Segment Open
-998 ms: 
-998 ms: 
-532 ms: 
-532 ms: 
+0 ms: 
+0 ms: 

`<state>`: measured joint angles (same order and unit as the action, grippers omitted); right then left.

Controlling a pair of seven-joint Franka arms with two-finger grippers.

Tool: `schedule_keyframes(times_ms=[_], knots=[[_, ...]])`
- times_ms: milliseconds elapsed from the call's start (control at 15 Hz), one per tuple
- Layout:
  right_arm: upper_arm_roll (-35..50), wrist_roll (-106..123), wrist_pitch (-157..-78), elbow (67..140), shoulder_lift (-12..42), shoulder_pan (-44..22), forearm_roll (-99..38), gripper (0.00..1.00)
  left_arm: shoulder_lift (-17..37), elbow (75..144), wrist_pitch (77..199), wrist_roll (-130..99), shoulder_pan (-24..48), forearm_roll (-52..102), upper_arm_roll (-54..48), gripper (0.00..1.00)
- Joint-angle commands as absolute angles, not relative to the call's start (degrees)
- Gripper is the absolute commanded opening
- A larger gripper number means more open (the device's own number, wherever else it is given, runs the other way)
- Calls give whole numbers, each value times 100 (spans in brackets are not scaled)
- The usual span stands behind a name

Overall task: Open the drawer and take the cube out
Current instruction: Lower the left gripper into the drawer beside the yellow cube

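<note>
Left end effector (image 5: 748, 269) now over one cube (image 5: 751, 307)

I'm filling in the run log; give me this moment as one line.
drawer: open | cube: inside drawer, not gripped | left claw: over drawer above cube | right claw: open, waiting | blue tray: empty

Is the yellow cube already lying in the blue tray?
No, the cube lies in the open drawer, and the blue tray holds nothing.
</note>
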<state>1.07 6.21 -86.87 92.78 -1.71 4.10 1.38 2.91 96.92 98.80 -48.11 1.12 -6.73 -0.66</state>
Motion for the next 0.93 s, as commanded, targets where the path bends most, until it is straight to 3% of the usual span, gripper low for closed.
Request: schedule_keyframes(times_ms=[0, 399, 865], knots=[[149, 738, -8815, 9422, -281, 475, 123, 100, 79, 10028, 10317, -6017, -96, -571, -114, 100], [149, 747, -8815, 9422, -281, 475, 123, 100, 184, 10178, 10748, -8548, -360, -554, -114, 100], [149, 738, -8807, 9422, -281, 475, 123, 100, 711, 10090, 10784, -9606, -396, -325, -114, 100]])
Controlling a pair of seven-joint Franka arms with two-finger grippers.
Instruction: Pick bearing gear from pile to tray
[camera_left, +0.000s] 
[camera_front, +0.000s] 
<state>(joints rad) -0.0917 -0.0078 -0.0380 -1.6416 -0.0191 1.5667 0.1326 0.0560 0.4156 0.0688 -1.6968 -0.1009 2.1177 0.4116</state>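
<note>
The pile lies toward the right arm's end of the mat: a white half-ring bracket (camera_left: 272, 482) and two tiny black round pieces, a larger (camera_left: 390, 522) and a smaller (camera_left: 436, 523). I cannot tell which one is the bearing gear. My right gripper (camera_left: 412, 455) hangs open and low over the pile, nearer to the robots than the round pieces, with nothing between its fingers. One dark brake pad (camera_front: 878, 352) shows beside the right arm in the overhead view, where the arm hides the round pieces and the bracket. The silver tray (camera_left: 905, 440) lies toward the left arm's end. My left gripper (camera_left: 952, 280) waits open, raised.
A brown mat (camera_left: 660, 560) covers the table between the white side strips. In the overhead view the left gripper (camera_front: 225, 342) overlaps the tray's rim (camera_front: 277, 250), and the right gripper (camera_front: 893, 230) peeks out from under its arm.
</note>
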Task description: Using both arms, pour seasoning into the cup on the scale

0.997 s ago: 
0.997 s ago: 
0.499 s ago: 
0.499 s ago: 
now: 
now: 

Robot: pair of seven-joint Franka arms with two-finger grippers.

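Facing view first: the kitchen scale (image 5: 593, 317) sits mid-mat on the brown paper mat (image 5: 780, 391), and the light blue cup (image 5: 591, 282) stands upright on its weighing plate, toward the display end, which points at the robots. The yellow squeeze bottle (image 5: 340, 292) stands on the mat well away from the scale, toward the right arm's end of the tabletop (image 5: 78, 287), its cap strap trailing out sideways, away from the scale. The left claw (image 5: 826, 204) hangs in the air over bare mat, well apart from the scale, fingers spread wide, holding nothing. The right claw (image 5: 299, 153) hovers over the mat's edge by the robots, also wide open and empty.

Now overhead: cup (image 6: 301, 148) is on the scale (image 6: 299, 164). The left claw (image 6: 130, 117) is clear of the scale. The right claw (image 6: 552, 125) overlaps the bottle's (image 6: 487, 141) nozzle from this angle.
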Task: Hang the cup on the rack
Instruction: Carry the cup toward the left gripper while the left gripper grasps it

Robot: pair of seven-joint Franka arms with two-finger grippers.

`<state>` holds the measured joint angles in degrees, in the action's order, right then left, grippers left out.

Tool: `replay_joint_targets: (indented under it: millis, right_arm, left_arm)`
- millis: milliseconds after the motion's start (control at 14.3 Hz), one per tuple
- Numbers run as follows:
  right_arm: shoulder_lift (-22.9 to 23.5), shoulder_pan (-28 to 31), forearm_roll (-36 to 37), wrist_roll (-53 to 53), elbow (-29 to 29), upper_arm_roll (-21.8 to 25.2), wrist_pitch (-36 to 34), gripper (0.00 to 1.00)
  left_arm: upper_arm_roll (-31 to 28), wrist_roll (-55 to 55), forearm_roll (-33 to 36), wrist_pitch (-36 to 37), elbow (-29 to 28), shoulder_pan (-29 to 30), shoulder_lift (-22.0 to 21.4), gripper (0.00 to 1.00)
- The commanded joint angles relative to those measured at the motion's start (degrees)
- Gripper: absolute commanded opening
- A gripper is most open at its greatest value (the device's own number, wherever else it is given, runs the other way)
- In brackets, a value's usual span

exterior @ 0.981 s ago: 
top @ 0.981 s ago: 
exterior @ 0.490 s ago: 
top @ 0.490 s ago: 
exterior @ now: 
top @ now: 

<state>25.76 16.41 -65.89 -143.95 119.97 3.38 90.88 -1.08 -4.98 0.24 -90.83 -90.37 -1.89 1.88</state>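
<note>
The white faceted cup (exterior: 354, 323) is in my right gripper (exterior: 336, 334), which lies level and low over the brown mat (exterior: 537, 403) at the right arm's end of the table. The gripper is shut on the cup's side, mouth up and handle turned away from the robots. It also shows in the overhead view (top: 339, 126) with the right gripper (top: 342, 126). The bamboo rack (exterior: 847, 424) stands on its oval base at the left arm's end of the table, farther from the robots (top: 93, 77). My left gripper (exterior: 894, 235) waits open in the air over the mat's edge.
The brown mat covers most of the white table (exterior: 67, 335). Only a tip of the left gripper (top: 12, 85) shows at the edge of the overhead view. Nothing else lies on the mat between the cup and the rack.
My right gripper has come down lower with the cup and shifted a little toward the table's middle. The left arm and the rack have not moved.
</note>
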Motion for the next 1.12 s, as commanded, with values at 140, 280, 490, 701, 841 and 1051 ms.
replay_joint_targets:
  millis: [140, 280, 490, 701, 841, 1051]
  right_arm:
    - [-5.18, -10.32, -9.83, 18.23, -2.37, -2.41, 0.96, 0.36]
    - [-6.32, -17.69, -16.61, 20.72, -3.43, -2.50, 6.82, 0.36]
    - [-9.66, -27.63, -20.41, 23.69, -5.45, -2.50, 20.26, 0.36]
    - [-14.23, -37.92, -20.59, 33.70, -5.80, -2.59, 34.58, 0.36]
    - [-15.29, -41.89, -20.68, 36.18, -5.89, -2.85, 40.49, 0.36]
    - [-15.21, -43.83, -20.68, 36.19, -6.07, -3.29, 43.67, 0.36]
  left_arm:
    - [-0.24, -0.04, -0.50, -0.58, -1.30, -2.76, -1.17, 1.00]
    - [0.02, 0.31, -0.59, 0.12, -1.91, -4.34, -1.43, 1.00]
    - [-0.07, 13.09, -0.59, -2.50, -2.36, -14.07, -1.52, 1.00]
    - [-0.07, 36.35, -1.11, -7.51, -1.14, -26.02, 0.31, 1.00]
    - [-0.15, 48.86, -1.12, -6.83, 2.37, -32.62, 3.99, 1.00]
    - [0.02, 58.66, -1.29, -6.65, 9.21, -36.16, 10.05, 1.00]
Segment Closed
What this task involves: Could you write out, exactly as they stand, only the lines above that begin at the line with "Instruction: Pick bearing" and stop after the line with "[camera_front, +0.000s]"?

Result of the task:
Instruction: Pick bearing gear from pile to tray
[camera_left, +0.000s] 
[camera_front, +0.000s] 

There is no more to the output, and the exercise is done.